- [PROBLEM TO WORK ON]: Your output should be exactly the lines from the one containing "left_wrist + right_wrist" through the last line of the listing, and nothing else. Pictures stay out.

Start of RECORDS SUPPLIED

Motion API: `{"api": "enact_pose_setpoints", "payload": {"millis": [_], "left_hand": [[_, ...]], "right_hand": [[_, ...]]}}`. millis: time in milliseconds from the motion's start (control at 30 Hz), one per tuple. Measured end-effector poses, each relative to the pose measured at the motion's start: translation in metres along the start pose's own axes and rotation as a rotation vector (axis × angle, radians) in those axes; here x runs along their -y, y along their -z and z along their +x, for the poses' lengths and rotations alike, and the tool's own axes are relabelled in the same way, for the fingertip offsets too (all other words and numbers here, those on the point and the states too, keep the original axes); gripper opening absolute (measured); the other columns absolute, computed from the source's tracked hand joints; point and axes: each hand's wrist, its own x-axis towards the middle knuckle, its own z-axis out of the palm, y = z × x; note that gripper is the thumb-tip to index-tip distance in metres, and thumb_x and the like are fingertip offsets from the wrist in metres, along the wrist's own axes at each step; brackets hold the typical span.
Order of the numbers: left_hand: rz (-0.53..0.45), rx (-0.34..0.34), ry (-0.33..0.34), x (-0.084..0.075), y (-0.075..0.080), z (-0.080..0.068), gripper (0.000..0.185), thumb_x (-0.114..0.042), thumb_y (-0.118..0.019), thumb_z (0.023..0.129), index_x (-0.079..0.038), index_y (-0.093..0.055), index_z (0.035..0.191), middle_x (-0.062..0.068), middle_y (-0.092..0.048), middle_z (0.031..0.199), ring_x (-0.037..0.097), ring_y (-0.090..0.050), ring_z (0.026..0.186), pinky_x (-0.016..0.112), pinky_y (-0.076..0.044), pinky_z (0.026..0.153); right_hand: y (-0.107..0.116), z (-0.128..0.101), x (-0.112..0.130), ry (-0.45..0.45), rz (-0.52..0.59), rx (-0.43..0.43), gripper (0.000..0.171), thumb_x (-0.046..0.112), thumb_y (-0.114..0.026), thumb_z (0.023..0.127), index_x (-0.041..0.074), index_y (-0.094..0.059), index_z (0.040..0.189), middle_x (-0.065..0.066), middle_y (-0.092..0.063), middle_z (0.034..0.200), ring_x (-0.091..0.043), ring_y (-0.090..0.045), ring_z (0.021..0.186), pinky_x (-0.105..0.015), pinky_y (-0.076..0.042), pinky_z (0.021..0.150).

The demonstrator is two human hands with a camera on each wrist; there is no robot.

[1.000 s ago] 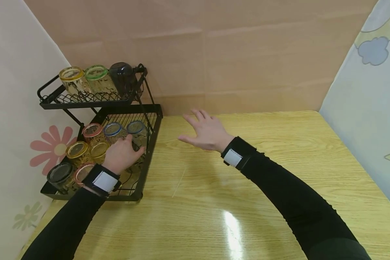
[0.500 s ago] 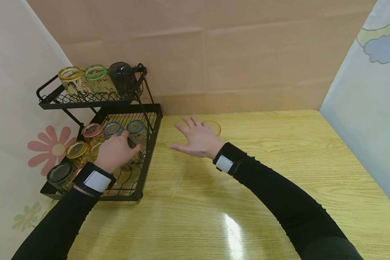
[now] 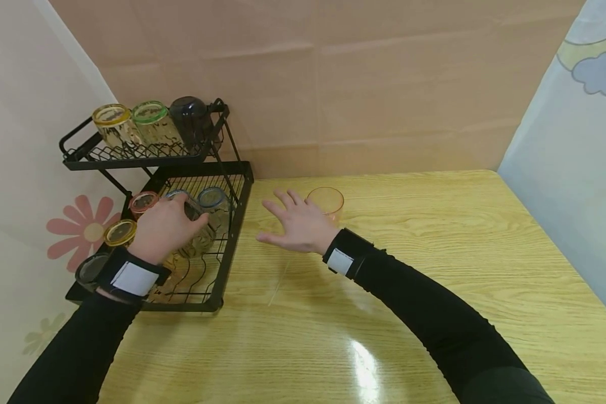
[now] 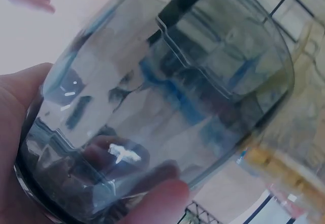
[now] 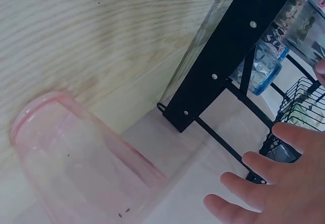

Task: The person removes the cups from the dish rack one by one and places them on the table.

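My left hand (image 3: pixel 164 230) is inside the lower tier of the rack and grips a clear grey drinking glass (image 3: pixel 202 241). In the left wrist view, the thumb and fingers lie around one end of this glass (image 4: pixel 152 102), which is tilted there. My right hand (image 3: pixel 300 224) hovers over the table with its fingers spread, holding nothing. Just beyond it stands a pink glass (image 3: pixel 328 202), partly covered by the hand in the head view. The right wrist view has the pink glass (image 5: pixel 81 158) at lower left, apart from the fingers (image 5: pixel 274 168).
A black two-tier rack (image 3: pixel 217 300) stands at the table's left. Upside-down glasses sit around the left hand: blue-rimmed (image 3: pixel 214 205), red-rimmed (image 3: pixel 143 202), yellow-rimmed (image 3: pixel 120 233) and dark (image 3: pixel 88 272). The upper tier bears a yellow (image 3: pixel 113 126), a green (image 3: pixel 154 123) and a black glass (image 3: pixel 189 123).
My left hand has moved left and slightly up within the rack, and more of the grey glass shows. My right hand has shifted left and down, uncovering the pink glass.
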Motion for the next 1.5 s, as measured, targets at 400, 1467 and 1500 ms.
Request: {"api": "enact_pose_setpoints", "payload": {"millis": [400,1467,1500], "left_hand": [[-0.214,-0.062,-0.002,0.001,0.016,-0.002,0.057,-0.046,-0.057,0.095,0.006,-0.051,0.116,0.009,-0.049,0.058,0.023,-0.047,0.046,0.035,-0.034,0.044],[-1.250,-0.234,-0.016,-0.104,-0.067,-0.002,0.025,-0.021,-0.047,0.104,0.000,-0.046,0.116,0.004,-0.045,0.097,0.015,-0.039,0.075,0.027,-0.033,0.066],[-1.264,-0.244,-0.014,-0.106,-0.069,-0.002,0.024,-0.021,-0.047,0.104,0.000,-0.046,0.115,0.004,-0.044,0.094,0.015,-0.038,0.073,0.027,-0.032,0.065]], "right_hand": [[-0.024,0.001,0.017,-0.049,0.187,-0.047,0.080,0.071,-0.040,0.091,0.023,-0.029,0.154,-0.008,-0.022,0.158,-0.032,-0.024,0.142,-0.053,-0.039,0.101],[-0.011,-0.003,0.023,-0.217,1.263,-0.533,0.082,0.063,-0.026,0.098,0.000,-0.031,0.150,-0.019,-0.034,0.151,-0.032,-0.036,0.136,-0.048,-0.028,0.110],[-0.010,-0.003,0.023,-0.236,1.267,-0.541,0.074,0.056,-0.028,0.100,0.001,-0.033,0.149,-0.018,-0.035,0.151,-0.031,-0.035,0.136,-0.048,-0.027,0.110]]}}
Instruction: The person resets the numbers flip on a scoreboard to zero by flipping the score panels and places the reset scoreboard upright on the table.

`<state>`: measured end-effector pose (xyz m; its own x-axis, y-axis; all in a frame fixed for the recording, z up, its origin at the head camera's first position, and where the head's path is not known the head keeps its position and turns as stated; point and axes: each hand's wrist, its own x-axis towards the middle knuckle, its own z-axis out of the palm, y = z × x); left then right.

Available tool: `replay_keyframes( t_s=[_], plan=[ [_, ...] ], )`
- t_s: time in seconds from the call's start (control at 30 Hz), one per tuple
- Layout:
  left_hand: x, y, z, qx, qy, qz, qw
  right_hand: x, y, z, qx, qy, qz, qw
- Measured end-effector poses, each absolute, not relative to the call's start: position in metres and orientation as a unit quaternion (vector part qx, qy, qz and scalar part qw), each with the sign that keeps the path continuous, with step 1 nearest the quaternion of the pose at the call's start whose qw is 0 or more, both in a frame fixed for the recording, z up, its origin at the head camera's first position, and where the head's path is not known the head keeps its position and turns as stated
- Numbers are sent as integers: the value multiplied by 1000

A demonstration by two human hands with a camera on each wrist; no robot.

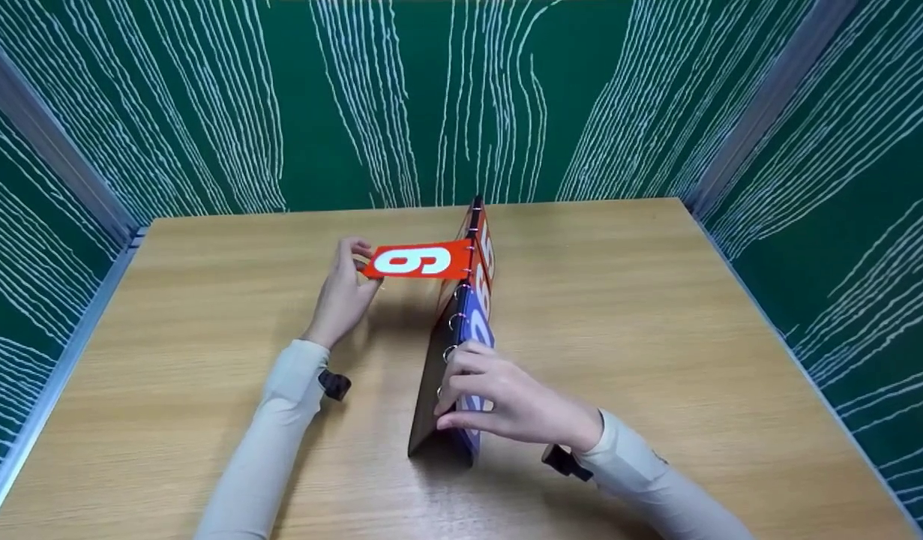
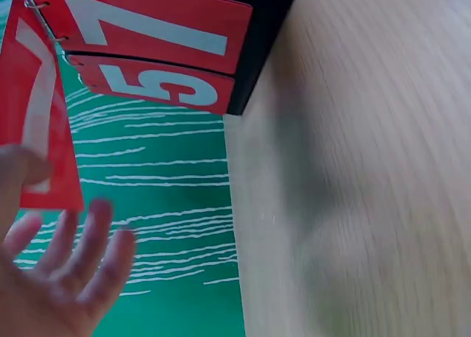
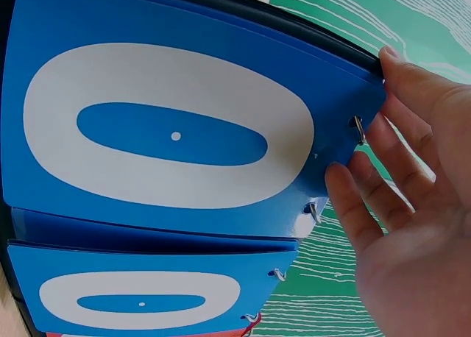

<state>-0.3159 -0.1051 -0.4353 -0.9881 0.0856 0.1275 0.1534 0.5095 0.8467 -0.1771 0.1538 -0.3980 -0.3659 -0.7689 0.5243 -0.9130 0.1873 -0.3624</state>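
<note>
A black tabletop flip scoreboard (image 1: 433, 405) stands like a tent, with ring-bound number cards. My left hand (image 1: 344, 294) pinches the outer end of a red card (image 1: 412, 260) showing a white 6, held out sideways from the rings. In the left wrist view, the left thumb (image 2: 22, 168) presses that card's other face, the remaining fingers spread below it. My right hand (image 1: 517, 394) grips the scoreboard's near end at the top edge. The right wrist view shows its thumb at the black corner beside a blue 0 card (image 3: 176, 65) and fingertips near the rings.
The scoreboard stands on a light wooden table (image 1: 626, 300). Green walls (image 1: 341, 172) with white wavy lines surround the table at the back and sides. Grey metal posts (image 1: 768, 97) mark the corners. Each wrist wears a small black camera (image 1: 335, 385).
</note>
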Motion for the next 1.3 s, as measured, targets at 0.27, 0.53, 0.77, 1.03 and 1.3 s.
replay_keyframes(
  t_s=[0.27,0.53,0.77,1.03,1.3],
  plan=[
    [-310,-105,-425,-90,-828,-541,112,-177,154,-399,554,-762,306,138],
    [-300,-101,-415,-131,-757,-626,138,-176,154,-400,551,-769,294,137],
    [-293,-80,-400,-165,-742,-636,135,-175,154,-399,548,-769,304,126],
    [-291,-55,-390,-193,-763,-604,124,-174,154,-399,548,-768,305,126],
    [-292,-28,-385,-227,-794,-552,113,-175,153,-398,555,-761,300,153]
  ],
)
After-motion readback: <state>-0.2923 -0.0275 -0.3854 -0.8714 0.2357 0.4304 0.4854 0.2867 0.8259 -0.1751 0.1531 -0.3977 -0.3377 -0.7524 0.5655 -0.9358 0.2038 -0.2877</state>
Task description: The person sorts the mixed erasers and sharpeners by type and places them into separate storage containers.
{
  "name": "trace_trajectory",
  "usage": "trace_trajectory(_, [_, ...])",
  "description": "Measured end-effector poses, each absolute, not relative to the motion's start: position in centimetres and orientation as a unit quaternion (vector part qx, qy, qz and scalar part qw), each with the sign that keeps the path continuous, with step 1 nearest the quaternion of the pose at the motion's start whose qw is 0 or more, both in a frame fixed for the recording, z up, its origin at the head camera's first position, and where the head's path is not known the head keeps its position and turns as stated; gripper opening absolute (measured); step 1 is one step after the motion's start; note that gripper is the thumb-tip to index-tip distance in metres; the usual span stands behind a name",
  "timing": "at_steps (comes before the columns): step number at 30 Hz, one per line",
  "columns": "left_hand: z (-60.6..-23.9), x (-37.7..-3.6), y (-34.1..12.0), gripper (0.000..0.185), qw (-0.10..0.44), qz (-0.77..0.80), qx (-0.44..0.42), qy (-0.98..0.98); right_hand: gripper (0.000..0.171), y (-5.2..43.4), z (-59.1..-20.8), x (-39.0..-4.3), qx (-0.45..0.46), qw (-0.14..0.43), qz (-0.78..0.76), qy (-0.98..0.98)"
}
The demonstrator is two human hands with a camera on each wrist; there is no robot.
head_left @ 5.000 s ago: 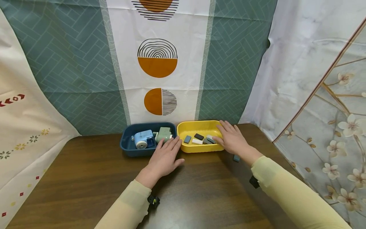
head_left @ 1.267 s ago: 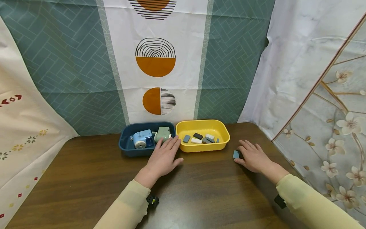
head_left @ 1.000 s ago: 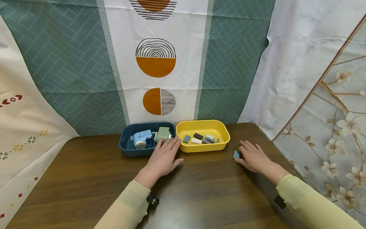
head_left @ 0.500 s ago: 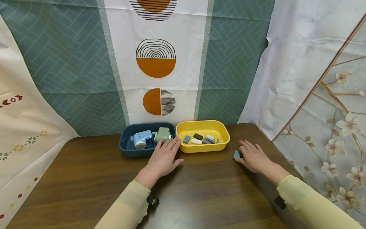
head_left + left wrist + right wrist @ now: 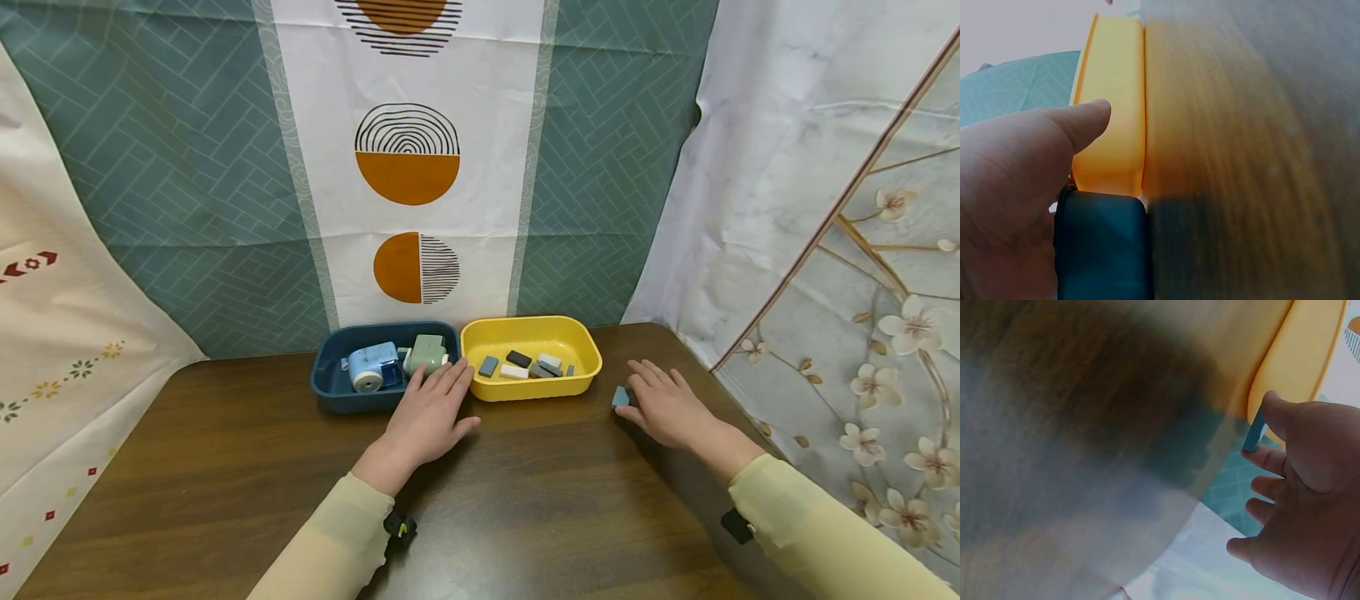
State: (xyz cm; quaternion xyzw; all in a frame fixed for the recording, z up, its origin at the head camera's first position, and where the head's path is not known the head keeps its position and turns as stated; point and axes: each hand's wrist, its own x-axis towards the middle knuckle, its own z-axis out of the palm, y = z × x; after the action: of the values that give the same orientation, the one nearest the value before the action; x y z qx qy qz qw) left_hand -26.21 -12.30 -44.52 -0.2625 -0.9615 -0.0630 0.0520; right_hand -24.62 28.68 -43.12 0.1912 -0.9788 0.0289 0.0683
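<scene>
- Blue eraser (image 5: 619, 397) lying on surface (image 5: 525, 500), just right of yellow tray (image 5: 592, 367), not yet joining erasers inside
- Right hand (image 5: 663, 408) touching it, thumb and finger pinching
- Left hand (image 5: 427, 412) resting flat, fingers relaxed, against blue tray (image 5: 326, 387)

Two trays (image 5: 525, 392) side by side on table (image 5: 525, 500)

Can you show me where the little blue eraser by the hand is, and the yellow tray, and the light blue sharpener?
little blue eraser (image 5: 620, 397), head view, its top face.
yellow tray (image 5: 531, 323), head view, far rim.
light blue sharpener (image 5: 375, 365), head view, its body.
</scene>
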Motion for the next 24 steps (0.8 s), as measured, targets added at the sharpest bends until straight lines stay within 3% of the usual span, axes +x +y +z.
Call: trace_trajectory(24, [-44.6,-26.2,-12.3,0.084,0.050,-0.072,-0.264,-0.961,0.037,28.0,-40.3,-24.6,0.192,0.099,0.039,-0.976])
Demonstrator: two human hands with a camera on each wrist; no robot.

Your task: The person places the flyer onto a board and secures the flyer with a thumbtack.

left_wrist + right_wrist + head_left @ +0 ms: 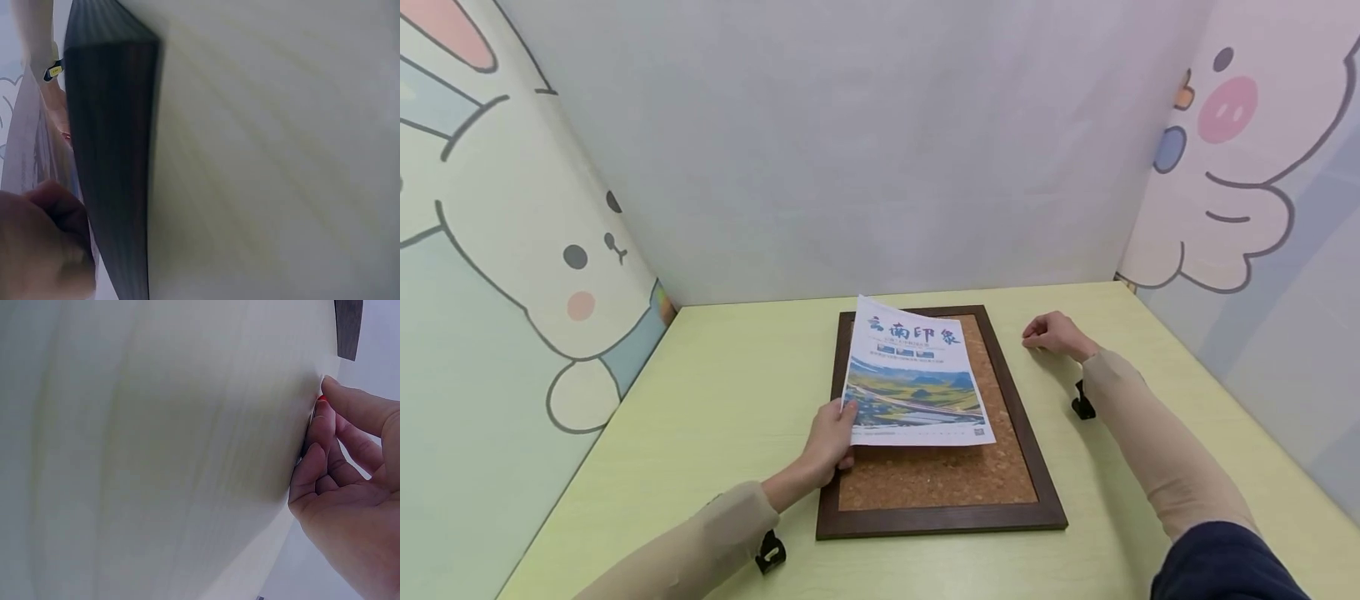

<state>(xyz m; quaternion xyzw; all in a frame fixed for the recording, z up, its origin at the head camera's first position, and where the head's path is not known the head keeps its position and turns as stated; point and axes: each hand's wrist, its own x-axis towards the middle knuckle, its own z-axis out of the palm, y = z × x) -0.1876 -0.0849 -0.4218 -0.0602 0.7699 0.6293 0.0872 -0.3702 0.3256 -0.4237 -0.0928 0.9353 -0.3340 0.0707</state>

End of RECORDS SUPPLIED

- [REPLY TO THE EXERCISE]:
left_wrist + right_wrist + head_left @ +0 ms: 

<state>(xyz m; quaternion xyzw; all in a frame fixed for the recording, z up, its origin at the head camera's first position, and where the head's path is not known the head keeps its position and turns as stated; point and axes: each hand's wrist, its own x-axis towards the middle knuckle, its own z-axis out of the palm, y = z × x) -0.1876 -0.0849 -0.4218 -0.0602 0.7699 0.6293 0.0872 -0.3702 0.3256 -0.4237 -0.0928 0.9353 -0.3340 0.0707</state>

Now the output is complete.